YOUR OBJECTIVE — Beginning with the first line, please repeat the entries exactly and end on the line that contains "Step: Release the".

Source records —
---

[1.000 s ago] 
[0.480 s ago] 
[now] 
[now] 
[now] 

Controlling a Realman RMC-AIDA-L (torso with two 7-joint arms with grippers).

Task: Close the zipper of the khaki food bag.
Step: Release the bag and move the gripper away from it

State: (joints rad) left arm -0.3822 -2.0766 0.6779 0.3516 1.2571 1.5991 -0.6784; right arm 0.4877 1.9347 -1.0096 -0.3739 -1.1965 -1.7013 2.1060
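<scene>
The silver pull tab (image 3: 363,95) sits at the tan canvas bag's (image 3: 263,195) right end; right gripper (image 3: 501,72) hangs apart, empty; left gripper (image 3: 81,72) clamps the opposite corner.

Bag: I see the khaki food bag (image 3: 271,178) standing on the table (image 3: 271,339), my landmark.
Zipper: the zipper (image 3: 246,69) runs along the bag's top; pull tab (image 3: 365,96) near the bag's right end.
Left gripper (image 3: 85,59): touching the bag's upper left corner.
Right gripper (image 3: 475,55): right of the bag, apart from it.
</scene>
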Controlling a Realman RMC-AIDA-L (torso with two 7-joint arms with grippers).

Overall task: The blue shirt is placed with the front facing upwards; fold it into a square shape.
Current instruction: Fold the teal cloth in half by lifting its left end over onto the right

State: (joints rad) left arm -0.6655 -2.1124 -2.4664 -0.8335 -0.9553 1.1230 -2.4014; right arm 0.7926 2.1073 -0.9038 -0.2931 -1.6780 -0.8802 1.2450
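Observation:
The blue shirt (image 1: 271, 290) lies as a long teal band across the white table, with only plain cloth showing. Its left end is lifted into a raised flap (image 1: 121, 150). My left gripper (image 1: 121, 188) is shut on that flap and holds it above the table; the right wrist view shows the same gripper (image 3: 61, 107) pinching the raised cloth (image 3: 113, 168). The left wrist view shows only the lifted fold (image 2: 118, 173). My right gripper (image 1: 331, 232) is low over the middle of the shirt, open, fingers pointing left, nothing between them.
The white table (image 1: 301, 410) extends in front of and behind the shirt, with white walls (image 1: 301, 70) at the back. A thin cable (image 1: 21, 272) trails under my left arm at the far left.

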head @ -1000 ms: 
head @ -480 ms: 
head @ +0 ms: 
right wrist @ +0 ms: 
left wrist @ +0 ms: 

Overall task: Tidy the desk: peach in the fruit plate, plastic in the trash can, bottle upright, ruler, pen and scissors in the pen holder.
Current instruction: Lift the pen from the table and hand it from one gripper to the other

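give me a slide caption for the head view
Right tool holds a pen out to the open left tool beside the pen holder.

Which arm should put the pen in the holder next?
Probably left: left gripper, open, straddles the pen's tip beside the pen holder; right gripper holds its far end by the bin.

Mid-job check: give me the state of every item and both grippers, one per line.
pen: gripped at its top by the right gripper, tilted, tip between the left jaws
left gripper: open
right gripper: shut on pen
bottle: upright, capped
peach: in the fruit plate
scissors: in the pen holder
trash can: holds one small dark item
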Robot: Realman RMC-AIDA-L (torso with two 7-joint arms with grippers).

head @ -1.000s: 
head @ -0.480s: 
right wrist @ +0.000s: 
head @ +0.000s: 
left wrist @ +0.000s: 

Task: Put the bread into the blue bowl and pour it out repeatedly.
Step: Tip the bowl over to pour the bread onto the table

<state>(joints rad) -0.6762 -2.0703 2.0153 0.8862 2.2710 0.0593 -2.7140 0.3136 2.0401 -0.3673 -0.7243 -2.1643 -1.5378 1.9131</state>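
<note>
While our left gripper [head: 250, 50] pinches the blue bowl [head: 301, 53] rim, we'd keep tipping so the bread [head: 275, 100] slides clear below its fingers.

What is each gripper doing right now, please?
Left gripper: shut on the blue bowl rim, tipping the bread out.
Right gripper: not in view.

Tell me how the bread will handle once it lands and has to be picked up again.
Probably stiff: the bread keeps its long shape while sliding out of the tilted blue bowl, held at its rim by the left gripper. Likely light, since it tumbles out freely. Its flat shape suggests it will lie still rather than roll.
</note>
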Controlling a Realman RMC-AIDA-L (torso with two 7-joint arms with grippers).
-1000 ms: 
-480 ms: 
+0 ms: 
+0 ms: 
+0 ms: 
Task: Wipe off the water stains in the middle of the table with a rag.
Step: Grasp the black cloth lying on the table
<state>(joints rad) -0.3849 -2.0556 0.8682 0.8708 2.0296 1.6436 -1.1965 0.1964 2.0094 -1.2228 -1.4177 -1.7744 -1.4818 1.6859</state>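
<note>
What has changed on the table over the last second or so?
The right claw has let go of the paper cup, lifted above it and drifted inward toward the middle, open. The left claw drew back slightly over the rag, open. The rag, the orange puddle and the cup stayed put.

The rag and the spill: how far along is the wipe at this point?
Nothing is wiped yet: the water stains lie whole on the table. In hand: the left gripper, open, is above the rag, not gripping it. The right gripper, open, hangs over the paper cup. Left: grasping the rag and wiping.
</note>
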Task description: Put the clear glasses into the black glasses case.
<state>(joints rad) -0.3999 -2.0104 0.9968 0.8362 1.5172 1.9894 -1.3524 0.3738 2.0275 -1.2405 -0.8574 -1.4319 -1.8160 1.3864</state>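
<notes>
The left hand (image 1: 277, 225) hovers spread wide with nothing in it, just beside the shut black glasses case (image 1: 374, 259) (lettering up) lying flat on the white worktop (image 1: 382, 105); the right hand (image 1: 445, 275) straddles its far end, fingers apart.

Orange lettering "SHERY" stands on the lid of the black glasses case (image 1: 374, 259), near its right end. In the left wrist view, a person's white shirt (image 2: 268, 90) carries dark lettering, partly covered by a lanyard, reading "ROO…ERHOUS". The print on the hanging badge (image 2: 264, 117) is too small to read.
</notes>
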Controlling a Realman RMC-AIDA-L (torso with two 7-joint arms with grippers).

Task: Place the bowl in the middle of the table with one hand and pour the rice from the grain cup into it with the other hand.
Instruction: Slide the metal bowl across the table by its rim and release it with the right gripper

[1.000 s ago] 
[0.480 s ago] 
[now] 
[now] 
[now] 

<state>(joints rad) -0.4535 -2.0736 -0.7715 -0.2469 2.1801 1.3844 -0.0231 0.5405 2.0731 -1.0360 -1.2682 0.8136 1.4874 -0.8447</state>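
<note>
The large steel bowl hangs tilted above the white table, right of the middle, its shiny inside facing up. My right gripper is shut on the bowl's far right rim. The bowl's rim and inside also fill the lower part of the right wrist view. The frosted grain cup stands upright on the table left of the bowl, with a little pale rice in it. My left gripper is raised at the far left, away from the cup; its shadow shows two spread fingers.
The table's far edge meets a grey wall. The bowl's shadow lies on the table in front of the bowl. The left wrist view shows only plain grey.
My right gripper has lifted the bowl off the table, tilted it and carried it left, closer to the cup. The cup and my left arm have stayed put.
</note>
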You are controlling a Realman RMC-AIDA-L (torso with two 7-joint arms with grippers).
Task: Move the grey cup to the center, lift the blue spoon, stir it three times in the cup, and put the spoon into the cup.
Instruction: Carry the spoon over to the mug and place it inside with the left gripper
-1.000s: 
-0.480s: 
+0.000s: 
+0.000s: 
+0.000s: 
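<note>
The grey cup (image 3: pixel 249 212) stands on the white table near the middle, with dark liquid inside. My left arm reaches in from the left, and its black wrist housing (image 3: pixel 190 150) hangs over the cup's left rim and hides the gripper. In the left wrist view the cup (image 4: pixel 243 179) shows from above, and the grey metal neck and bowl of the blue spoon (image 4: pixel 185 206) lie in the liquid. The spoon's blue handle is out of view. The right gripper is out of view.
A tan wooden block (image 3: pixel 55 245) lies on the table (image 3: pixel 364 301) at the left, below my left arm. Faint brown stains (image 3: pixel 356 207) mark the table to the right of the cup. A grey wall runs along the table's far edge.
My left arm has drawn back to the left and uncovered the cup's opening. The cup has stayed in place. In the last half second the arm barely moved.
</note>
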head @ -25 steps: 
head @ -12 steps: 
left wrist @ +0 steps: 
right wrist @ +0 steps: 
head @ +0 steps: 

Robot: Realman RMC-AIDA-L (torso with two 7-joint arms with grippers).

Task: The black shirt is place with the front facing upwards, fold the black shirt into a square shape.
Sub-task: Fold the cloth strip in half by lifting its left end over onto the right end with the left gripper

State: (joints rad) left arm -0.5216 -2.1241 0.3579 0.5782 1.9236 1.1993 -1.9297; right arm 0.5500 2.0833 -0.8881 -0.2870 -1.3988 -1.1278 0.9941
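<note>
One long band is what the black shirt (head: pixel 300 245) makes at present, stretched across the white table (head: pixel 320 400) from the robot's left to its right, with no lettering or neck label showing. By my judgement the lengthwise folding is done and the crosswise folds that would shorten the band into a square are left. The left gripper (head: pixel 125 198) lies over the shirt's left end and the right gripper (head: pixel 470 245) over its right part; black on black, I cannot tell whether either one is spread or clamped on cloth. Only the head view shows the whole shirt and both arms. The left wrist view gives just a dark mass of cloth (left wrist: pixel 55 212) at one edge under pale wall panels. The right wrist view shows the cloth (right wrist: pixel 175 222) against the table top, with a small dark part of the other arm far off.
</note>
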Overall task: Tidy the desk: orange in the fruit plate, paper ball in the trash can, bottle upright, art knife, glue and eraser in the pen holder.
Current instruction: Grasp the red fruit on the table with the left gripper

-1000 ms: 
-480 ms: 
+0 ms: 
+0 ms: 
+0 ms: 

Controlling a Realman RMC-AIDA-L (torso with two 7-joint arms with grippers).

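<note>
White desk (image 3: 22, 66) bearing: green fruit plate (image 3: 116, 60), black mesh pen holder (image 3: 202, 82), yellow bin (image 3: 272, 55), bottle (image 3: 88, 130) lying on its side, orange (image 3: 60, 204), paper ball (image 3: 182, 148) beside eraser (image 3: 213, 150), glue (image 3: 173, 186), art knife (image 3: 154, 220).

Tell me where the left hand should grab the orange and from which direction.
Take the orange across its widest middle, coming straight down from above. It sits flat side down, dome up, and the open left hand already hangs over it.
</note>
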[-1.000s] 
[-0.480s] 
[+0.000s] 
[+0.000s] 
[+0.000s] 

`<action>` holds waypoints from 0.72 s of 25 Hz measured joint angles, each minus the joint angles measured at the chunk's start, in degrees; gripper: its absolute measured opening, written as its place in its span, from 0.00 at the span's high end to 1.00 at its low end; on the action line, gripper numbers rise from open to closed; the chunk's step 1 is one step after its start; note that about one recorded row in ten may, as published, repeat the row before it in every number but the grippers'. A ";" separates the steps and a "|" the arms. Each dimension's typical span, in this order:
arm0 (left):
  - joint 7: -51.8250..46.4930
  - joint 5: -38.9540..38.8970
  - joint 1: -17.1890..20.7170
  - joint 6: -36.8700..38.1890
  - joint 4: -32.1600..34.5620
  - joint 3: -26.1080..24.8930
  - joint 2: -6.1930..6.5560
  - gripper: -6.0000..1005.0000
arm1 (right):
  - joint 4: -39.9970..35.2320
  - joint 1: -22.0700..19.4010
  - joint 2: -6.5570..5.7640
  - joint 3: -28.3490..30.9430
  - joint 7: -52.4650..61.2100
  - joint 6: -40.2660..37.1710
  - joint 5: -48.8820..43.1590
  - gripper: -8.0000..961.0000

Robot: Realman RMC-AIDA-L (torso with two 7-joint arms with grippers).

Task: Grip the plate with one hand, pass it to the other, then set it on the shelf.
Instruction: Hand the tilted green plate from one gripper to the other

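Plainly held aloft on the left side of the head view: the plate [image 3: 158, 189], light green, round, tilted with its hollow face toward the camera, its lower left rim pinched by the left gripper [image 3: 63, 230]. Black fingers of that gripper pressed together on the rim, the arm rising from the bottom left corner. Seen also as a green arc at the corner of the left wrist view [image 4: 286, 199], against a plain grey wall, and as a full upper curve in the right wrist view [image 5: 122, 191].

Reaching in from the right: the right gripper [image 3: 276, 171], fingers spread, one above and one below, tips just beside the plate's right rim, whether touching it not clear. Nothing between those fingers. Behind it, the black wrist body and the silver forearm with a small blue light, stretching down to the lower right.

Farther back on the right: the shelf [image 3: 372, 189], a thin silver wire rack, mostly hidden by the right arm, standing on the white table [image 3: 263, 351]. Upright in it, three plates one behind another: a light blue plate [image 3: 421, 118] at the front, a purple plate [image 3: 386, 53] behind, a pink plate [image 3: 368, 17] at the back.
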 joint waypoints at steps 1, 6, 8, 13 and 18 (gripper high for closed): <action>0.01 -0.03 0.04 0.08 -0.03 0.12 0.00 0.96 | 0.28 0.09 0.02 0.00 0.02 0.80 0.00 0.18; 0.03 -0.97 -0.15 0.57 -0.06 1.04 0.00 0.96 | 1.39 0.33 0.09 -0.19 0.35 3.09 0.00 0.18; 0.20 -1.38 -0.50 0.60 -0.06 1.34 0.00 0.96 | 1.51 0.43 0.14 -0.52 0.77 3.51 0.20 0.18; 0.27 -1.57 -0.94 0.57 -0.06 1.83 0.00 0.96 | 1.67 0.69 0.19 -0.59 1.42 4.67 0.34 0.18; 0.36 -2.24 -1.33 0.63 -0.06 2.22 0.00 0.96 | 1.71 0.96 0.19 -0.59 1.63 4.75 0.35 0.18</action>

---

RESULT —
[1.000 s ago] 
[0.480 s ago] 
[now] 
[now] 
[now] 

Controlling a Realman RMC-AIDA-L (torso with two 7-joint arms with grippers).

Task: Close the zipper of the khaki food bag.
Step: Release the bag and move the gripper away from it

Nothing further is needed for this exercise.